Anchorage dependence can be defined as an increase in proliferation which is seen when cells are allowed to attach to a solid surface. When the serum concentration is raised to 66%, attached and suspended cells grow at the same rate.
Why is anchorage dependence important?
Anchorage dependence of cellular growth and survival prevents inappropriate cell growth or survival in ectopic environments, and serves as a potential barrier to metastasis of cancer cells.
What temperature does agar solidify at?
Agar is an ideal solidifying agent for microbiological media because of its melting properties and because it has no nutritive value for the vast majority of bacteria. Solid agar melts at about100°C; liquid agar solidifies at about 42°C.
What is the significance of soft agar colony formation assay?
The soft agar colony formation assay is a well-established method for characterizing this capability in vitro and is considered to be one of the most stringent tests for malignant transformation in cells.

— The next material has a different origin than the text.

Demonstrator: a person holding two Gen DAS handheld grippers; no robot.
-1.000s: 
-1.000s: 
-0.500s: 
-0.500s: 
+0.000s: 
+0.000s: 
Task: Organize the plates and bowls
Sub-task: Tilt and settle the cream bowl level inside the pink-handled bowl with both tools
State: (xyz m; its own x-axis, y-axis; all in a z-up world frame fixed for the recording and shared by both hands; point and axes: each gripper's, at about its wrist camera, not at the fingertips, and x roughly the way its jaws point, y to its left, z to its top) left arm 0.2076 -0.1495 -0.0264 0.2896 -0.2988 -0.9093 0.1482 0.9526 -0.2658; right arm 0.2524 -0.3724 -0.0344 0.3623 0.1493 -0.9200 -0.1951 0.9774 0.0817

How do you prepare hard agar for colony formation?
Materials for colony formation in hard agar assay Place small water bath in the TC hood. Fill with water and set to 38.5ºC. Put media and agarose (if previously made) in water to warm. Note: can store stock agarose at 4ºC for short amount of time. Microwave to re-melt. Do not re-use extensively.
What is the difference between soft agar and cell culture?
In the traditional soft agar colony formation assay, cells are grown in a layer of soft agar mixed with cell culture medium that rests on another layer of soft agar, also mixed with cell culture medium, but containing a higher concentration of agar.
How to prepare stock agarose for preparation of agar plate?
Place small water bath in the TC hood. Fill with water and set to 38.5ºC. Note: can store stock agarose at 4ºC for short amount of time. Microwave to re-melt. Do not re-use extensively. For 1 6-well plate combine 1.75 ml of stock agar solution with 5.25 ml of growth media Pipette to mix and aliquot 1 ml per well.